If you compare the original photo with the engraving, you can see that the engraver removed the people and many of the logs, added clouds and contrast to the trees, increased detail in the buildings and later put a flag on the Peace Tower.
Source: photo, “Paper and Politics,” Malak Karsh, Canada, 1963 NCC 1993.56.297| 1 dollar, Canada, 1973 NCC 1973.122.1

Watch as our curator re-enacts the making of a photo montage used to create the single landscape image for the back of the 1969 $20 bill.
Source: Bank of Canada Museum

For your class

Have students create their own bank notes using existing elements:

  • Explore different award-winning, international bank notes for inspiration on layering symbols, imagery and photographs into one final product.
  • Take multiple photographs of the same image to create a collage for a design that works best for a bank note.
  • Select a photograph and create a simplified drawing.
  • Layer them all together for a single, complex note.

This can all be done digitally if your class has access to a scanner and photo-editing software.

Designing within requirements

Bank note design involves far more parameters than most design processes. The creative test is to include imagery that reflects our country while ensuring the notes have accessibility and security features.

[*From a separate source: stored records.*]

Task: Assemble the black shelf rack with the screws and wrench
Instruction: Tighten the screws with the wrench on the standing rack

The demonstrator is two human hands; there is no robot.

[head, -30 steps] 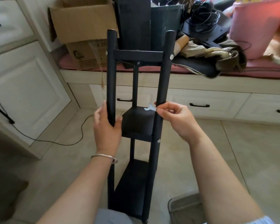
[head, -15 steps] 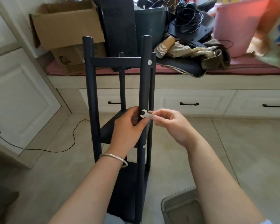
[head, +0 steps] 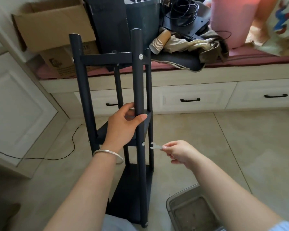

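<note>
Tall black metal three-tier shelf rack [head: 117, 84] stands on the floor, centre frame; left hand [head: 123, 125] grip wraps its front post at 10 o'clock. Right hand [head: 178, 153] at 3 o'clock pinches small flat silver wrench [head: 154, 146] beside the middle-shelf screw [head: 143, 144]; seat jaw squarely, brace post.

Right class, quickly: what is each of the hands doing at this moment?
Left hand: grips the near post of the black shelf rack.
Right hand: pinches the small wrench, beside the rack.
</note>
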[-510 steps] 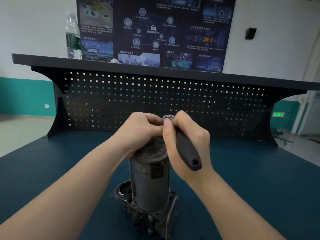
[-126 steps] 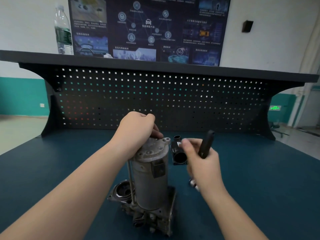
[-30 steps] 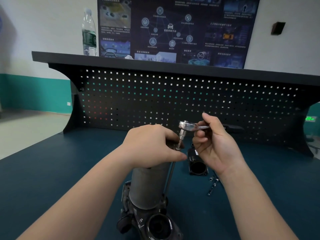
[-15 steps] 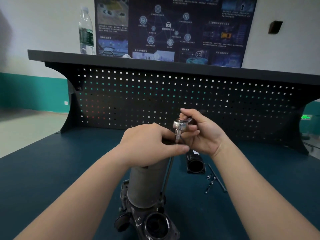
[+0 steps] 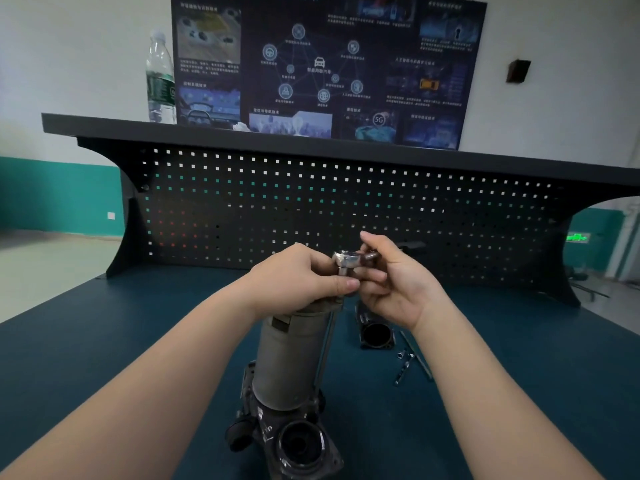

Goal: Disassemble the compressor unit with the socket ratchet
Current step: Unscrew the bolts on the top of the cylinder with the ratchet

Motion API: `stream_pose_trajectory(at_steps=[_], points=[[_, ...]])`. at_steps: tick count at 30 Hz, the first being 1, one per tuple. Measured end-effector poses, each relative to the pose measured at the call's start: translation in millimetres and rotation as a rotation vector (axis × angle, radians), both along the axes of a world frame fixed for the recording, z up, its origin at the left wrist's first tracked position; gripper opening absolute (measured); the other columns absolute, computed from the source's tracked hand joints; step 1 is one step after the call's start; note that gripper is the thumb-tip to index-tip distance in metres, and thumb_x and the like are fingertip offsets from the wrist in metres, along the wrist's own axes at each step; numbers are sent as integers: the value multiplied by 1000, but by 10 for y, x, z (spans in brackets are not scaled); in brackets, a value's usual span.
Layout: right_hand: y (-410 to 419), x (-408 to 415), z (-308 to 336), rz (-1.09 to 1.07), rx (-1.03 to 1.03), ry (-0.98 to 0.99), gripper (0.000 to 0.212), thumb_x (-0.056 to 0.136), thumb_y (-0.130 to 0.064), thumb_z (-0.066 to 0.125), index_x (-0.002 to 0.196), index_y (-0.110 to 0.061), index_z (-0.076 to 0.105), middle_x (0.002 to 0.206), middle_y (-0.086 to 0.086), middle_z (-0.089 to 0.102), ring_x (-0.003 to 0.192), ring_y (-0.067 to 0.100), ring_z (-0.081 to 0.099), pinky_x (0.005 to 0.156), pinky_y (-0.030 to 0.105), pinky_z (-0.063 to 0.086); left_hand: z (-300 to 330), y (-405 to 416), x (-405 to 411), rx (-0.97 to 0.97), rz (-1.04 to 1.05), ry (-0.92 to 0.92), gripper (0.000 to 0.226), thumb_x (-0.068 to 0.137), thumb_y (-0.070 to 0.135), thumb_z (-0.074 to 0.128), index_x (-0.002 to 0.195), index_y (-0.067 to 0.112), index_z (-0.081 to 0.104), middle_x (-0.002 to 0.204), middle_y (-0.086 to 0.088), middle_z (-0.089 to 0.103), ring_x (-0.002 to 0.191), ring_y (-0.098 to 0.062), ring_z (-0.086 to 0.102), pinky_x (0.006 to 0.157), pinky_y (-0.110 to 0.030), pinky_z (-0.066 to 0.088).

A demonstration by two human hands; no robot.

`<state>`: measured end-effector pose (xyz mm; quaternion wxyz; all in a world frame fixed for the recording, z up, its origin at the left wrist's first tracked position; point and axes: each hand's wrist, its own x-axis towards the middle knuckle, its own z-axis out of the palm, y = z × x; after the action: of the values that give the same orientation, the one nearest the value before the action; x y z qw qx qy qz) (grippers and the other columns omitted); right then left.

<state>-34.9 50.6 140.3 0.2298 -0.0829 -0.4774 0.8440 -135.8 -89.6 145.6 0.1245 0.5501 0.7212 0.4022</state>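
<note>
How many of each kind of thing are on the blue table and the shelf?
Compressor unit: 1
Socket ratchet: 1
Black removed part: 1
Long bolts lying loose: 2, perhaps more small bits, too tiny to tell
Water bottle: 1
Total: 6

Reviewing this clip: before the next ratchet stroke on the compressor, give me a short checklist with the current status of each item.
1. Compressor unit standing upright on the table: ok.
2. Left hand grips the top of the unit to steady it: ok.
3. Right hand holds the socket ratchet near its head: ok.
4. Socket seated on the bolt: cannot tell, fingers hide it.
5. Removed black part and loose bolts lie apart from the unit: ok.
</note>
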Motion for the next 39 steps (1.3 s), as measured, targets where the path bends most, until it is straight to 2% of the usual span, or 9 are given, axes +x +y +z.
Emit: stream_pose_trajectory(at_steps=[5, 9, 14, 22, 27, 29, 34, 37, 39], points=[[19, -21, 42, -11, 15, -8, 29, 68, -23, 74, 69, -17, 46, 49, -6, 36, 36, 3, 29, 33, 12, 19, 6, -20, 5, 8, 25, 2, 33, 81, 52, 71, 92, 21, 78, 97, -15, 73, 90, -28, 68, 93, -43, 50], [-105, 15, -68, -258, 41, 188, 37, 83, -29, 69, 62, -21, 40, 44, -5, 30, 36, 7, 23, 40, 20, 14, -9, 39, 35, 23, 141, 70, 25, 82, 52, 70, 84, 28, 77, 71, 6, 72, 74, -17, 66, 85, -39, 52], [-416, 227, -377, -802, 960, 396, 38, 89, -37, 62, 60, -19, 45, 51, 7, 49, 45, 17, 44, 45, 28, 38, 3, 11, 26, 12, 87, 68, 23, 73, 61, 69, 87, 43, 75, 80, 15, 74, 86, -8, 69, 94, -44, 52], [-61, 93, -95, -265, 210, 274, 44, 96, -9, 49, 54, -18, 41, 44, 2, 39, 35, 9, 30, 37, 18, 19, -7, 15, 9, 59, 104, 23, 16, 86, 47, 68, 83, 36, 78, 88, 9, 76, 96, -15, 70, 96, -47, 51], [-468, 107, -332, -968, 1219, 403, 38, 95, -20, 55, 62, -15, 35, 54, -1, 38, 49, 7, 37, 47, 20, 34, -57, 40, 45, 96, 195, 130, 14, 81, 57, 63, 72, 51, 71, 62, 23, 67, 63, 4, 60, 67, -29, 48], [-486, 105, -334, -933, 1375, 433, 37, 94, -17, 56, 64, -18, 34, 57, -7, 37, 51, 4, 36, 50, 17, 33, -56, 20, 23, 81, 180, 130, 12, 79, 60, 61, 73, 54, 69, 67, 20, 69, 73, -5, 64, 73, -32, 50], [-180, 142, -159, -285, 204, 350, 33, 85, -17, 60, 57, -18, 42, 45, 2, 40, 36, 9, 32, 41, 21, 18, -6, -28, 23, 83, 45, 8, 15, 87, 48, 67, 81, 37, 76, 65, 3, 63, 61, -10, 53, 69, -31, 45], [-202, 94, -200, -295, 150, 377, 35, 90, -18, 55, 56, -19, 46, 46, 3, 40, 37, 11, 31, 43, 24, 16, -14, -38, 46, 120, 88, 32, 13, 87, 45, 68, 79, 39, 76, 80, 4, 75, 84, -19, 69, 88, -43, 54], [-333, 134, -244, -519, 436, 379, 39, 94, -19, 54, 57, -17, 41, 47, 4, 39, 41, 12, 34, 42, 24, 23, -48, -51, 66, 138, 135, 62, 14, 87, 46, 68, 79, 38, 76, 78, 10, 74, 86, -16, 69, 89, -46, 53]])
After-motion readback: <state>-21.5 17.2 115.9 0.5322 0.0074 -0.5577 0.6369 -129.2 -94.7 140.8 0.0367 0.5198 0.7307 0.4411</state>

This makes for an interesting design challenge: do you work around the security features or take advantage of them?

Bank note, vertical, young woman beside a map. Bank note, horizontal, balding man in high collar.

Vertical or horizontal? Our new vertical $10 note provides a far better format for portraits.
Source: 10 dollars, Canada, 2018 | NCC 2018.75.1

Creativity with colours

Each of Canada’s bank note denominations has its own colour palette, which has remained mostly unchanged since 1937. The bold, bright colours serve as an accessibility tool to help people identify specific notes. The imagery, tone and engraving therefore need to fall harmoniously into the colour palette and can drive much of the design.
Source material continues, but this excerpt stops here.